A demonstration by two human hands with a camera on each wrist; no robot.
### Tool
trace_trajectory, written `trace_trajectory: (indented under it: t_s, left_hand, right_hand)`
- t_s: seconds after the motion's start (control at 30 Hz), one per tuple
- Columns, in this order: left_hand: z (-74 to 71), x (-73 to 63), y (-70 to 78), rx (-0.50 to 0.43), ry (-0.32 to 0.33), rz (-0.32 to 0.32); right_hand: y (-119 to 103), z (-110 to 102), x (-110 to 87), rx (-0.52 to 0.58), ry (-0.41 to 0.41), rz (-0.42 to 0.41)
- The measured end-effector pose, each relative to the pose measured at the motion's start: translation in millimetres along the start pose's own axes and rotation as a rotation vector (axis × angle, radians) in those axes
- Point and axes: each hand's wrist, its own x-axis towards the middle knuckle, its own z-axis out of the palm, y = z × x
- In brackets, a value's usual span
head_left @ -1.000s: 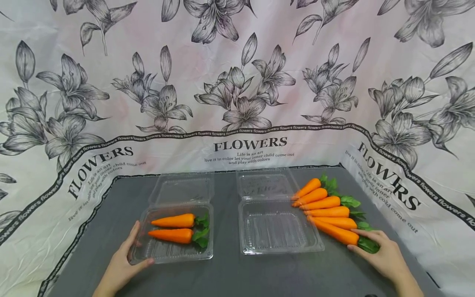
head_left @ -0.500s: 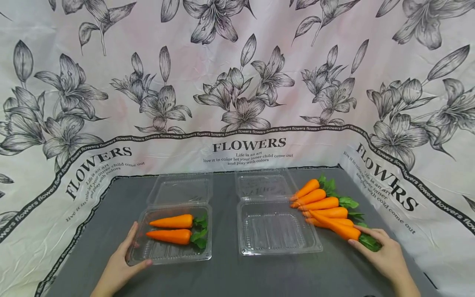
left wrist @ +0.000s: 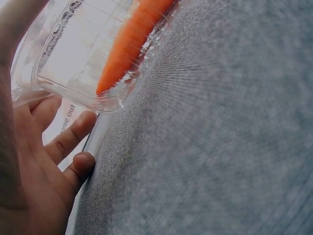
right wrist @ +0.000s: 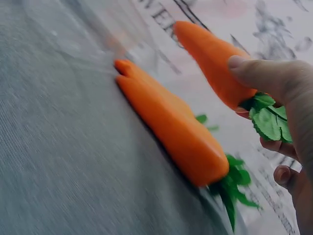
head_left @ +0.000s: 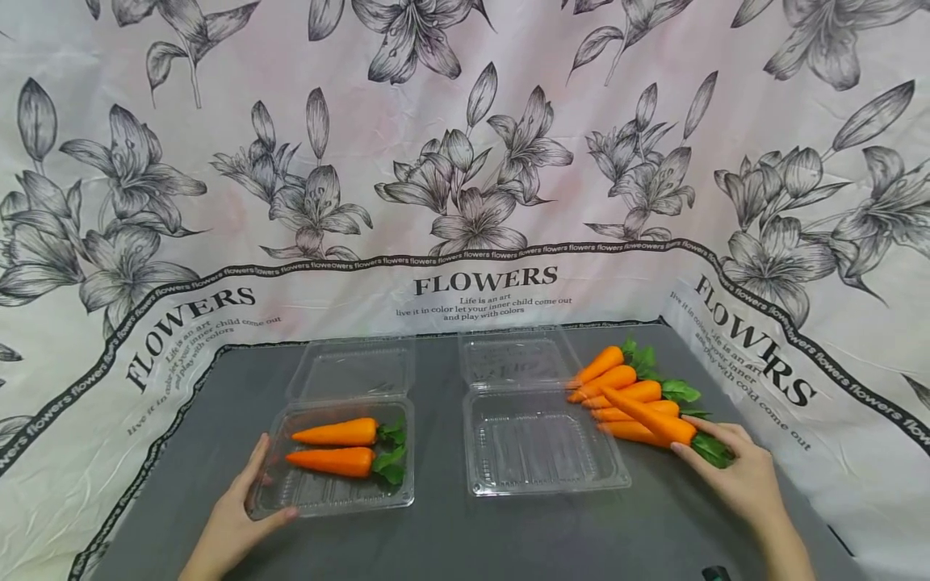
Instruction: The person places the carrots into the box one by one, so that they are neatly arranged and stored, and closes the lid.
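In the head view my right hand (head_left: 748, 472) pinches an orange carrot (head_left: 657, 420) at its thick leafy end. The right wrist view shows this carrot (right wrist: 210, 61) raised above other carrots (right wrist: 171, 127) on the table, its tip pointing away from the hand and the thumb along its side. My left hand (head_left: 232, 516) touches the near left corner of a clear plastic container (head_left: 312, 499), thumb at the front rim and fingers spread along the left side. Two carrots (head_left: 334, 461) with green leaves lie inside that container, tips to the left.
A second clear container (head_left: 545, 484) with its lid (head_left: 519, 359) folded back stands right of the first. Several carrots (head_left: 599, 367) lie fanned out beside it, tips overlapping its right edge. A flower-printed cloth (head_left: 487, 298) rises behind the grey table (head_left: 436, 532).
My right hand has lifted the nearest carrot off the row and carried it up and slightly left, over the other carrots. The left hand has stayed at its container.
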Motion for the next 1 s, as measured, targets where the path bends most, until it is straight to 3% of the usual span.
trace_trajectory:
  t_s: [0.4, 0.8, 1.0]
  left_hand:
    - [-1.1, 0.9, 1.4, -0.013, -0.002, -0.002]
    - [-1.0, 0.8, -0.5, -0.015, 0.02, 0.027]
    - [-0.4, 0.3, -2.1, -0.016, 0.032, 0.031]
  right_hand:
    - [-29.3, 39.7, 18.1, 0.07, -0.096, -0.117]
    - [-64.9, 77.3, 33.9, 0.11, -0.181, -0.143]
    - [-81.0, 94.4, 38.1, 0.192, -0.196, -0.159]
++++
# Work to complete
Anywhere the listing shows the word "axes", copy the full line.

# Finished task
- The measured end-effector pose, each relative to the pose measured at the motion's start: translation in millimetres along the start pose's own axes and rotation as a rotation vector (axis × angle, radians) in those axes
- Point and axes: each hand's wrist, its own x-axis towards the middle knuckle, its own z-axis out of the palm, y = z × x

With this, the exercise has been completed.